→ DESCRIPTION OF THE TASK
Find each line below containing the word "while" and copy it.

[Extracted records]
----------------

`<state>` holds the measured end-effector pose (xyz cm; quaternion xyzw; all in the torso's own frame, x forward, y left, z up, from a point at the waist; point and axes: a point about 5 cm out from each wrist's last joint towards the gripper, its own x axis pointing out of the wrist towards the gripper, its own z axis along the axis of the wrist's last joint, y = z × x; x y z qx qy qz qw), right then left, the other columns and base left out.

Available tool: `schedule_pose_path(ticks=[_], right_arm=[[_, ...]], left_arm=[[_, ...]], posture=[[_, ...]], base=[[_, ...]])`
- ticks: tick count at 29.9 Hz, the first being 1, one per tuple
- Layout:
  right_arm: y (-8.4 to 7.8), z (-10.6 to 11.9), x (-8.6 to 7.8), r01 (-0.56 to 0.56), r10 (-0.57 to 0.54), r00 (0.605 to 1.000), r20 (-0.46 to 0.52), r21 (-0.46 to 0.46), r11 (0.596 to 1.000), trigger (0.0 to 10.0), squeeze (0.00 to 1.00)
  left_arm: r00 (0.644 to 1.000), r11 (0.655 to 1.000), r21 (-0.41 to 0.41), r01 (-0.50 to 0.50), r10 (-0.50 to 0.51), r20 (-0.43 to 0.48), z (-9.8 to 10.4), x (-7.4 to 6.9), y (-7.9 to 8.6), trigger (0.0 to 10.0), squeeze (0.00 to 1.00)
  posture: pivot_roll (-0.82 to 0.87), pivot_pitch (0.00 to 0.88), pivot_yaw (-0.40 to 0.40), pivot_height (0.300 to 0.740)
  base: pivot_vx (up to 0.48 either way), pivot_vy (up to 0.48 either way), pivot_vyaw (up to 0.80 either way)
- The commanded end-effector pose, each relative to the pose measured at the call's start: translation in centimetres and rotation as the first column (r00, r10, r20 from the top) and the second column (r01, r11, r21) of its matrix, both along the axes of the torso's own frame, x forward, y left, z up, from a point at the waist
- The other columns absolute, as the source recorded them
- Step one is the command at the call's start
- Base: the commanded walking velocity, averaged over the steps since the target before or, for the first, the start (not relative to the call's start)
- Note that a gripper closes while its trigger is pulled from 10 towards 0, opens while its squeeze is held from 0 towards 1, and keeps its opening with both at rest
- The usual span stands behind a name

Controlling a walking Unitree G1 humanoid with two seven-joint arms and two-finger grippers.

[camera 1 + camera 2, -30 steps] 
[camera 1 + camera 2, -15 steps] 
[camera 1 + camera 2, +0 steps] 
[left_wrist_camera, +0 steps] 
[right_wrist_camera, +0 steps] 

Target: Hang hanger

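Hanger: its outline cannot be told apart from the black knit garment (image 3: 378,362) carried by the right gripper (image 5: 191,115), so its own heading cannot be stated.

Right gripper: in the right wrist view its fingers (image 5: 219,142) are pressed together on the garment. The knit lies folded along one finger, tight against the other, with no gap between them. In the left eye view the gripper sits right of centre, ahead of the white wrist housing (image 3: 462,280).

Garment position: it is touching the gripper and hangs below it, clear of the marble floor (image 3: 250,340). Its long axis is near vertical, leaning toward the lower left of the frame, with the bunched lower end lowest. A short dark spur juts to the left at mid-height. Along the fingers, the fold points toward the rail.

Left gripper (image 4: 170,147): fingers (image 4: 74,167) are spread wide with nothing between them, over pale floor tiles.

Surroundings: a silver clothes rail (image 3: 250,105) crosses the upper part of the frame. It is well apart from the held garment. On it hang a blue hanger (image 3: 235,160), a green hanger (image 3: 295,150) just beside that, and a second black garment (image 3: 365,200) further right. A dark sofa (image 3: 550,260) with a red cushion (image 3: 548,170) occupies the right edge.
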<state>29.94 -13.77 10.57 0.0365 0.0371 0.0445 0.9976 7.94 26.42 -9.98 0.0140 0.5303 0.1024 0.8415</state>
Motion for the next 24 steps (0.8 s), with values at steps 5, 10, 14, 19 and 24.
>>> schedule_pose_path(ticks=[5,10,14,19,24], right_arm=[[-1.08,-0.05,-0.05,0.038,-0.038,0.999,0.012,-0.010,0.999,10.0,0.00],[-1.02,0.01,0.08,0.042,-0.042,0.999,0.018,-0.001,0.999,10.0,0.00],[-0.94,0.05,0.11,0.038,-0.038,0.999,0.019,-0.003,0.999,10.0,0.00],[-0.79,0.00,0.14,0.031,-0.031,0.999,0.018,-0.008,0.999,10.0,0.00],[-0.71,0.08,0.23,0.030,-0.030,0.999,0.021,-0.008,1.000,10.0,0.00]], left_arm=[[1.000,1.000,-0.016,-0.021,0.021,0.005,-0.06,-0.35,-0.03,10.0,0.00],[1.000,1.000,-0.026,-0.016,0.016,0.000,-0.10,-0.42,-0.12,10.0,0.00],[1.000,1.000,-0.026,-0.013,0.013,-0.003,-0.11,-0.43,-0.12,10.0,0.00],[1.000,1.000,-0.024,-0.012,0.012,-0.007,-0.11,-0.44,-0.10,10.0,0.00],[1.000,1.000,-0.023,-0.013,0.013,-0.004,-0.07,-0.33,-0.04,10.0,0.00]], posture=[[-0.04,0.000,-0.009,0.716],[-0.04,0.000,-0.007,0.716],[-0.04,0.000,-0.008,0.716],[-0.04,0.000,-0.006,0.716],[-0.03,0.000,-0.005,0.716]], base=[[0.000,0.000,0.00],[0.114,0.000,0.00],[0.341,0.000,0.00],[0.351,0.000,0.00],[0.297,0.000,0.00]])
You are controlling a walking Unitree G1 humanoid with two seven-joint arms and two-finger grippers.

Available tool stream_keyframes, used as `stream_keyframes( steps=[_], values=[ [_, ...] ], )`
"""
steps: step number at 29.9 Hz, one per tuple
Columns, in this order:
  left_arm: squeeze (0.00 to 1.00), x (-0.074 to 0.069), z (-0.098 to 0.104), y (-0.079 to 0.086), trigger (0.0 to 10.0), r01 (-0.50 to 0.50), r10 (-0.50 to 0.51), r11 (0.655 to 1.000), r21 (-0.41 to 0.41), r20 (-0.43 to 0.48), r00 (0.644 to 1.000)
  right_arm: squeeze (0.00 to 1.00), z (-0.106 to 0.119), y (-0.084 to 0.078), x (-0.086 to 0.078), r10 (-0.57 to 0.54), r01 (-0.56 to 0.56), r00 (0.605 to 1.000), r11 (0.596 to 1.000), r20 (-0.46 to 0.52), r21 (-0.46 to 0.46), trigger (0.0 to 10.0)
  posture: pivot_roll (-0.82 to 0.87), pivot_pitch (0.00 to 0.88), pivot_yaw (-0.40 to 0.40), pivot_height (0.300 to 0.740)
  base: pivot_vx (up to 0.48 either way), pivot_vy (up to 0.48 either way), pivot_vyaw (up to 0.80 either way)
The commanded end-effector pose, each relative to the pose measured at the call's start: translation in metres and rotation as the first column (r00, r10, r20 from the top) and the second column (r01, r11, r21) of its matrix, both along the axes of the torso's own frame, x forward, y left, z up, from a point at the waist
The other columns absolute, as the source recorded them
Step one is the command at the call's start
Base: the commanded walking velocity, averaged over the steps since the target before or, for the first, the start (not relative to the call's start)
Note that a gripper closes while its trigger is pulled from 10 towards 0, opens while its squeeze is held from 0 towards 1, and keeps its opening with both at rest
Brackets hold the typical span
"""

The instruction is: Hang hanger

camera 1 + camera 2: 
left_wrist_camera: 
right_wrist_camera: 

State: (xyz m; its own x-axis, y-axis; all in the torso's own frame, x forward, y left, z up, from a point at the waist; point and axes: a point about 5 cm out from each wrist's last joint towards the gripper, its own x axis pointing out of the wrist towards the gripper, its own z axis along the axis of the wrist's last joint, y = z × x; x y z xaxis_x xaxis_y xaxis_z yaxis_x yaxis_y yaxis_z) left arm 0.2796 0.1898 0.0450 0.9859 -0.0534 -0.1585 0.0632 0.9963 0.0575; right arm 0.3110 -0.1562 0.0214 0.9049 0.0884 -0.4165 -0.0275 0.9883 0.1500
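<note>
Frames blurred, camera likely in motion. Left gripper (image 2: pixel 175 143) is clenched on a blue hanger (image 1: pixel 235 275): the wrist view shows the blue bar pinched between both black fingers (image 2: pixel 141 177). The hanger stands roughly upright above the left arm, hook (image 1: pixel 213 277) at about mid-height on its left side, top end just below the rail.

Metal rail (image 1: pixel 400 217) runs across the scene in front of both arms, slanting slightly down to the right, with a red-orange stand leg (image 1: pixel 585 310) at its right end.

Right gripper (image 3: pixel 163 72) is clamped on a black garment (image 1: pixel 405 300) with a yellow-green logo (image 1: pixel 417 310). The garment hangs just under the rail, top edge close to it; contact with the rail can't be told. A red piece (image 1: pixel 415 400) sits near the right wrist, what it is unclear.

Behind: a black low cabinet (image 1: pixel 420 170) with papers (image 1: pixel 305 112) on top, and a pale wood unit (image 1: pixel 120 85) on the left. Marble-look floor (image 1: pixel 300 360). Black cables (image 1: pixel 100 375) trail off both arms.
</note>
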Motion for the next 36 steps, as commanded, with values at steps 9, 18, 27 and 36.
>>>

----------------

→ EXERCISE ANSWER
- Note that a gripper closes while its trigger is pulled from 10 towards 0, opens while its squeeze is held from 0 towards 1, and keeps its opening with both at rest
Note that a gripper closes while its trigger is pulled from 10 towards 0, opens while its squeeze is held from 0 towards 1, and keeps its opening with both at rest

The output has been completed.